Nils Neuwerth, Dipl.-Kfm. Hans-Joachim Rux
2.1.4.1 Entziehung der Vertretungsmacht der Komplementär-GmbH
Rz. 290
Nach der gesetzlichen Regelung in §§ 127, 161 Abs. 2 HGB kann der Komplementär-GmbH die Vertretungsmacht auf Antrag der übrigen Gesellschafter durch gerichtliche Entscheidung entzogen werden, wenn ein wichtiger Grund – insbesondere eine grobe Pflichtverletzung oder Unfähigkeit zur ordnungsmäßigen Vertretung der Gesellschaft – vorliegt. Im gleichen Verfahren und aus entsprechenden Gründen kann ihr die Geschäftsführungsbefugnis entzogen werden, §§ 117, 161 Abs. 2 HGB. In der Praxis geschieht selten das eine ohne das andere. Die Entziehung erfolgt allerdings weniger häufig aufgrund einer gerichtlichen Entscheidung. Es ist vielmehr üblich, dass die Gesellschaftsverträge abweichend von der gesetzlichen Regelung bestimmen, dass Vertretungsmacht und Geschäftsführungsbefugnis nicht durch gerichtliche Entscheidung, sondern durch einen Mehrheitsbeschluss aller Gesellschafter entzogen werden können. Die Gründe, die eine Entziehung rechtfertigen, werden in der Regel im Gesellschaftsvertrag konkretisiert. Es ist aber auch eine gesellschaftsvertragliche Vereinbarung zulässig, wonach die Vertretungsbefugnis durch Mehrheitsbeschluss aller Gesellschafter ohne den Nachweis eines wichtigen Grundes entzogen werden kann.
Rz. 291
Ausnahmsweise ist die Entziehung der Vertretungsmacht unzulässig, wenn es neben der Komplementär-GmbH keine weiteren persönlich haftenden Gesellschafter und damit auch keine weiteren organschaftlich vertretungsberechtigten Gesellschafter gibt. Ließe man auch in diesem Fall eine Entziehung zu, wäre die KG ohne Vertretungsorgan und damit handlungsunfähig. Dies ist mit ihrem Wesen als eine im Rechtsverkehr mit Dritten selbstständig auftretende Einheit nicht vereinbar. Den Kommanditisten bleibt in einer solchen Situation nur die Möglichkeit, sich entweder mit der Entziehung der Geschäftsführungsbefugnis zu begnügen (siehe Rn. 221) oder aber die Auflösungsklage (§ 133 HGB) oder Ausschließungsklage (§ 140 HGB) zu erheben.
Rz. 292
Soweit die Kommanditisten auch Gesellschafter der GmbH sind, hat die Entziehung der Vertretungsmacht der Komplementär-GmbH für eine GmbH & Co. KG keine praktische Bedeutung. Besteht unter diesen Umständen Unzufriedenheit mit der Unternehmensleitung, werden die GmbH-Geschäftsführer – die eigentlichen Leiter des Unternehmens – abberufen.

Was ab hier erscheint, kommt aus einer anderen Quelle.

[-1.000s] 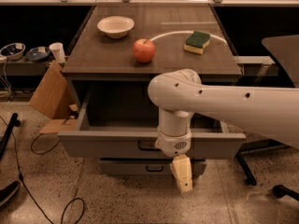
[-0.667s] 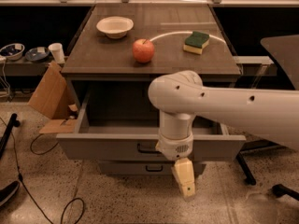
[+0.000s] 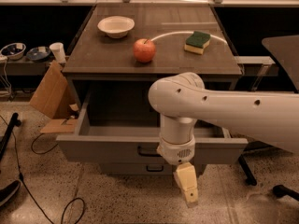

2.1.4.2 Widerruf der Prokura eines Kommanditisten
Rz. 293
Ist einem Kommanditisten im Gesellschaftsvertrag Prokura erteilt worden, wird er hinsichtlich ihrer Entziehung besonders geschützt. Entsprechend §§ 117, 127 HGB darf ihm die Prokura nur aus einem wichtigen Grund entzogen werden. Außerdem ist für einen Widerruf einer gesellschaftsvertraglich eingeräumten Prokura ein Gesellschafterbeschluss erforderlich. § 116 Abs. 3 HGB gilt in diesem Fall als abbedungen.§ 52 HGB, wonach eine Prokura jederzeit widerruflich ist, ist auf die Prokura für einen Kommanditisten im Innenverhältnis nicht anwendbar. Ein dennoch erfolgter Widerruf der Prokura ist zwar aus Gründen des Verkehrsschutzes nach außen hin wirksam, der Kommanditist hat aber einen gesellschaftsvertraglichen Anspruch auf Wiedereinräumung der rechtsgeschäftlichen Vertretungsmacht.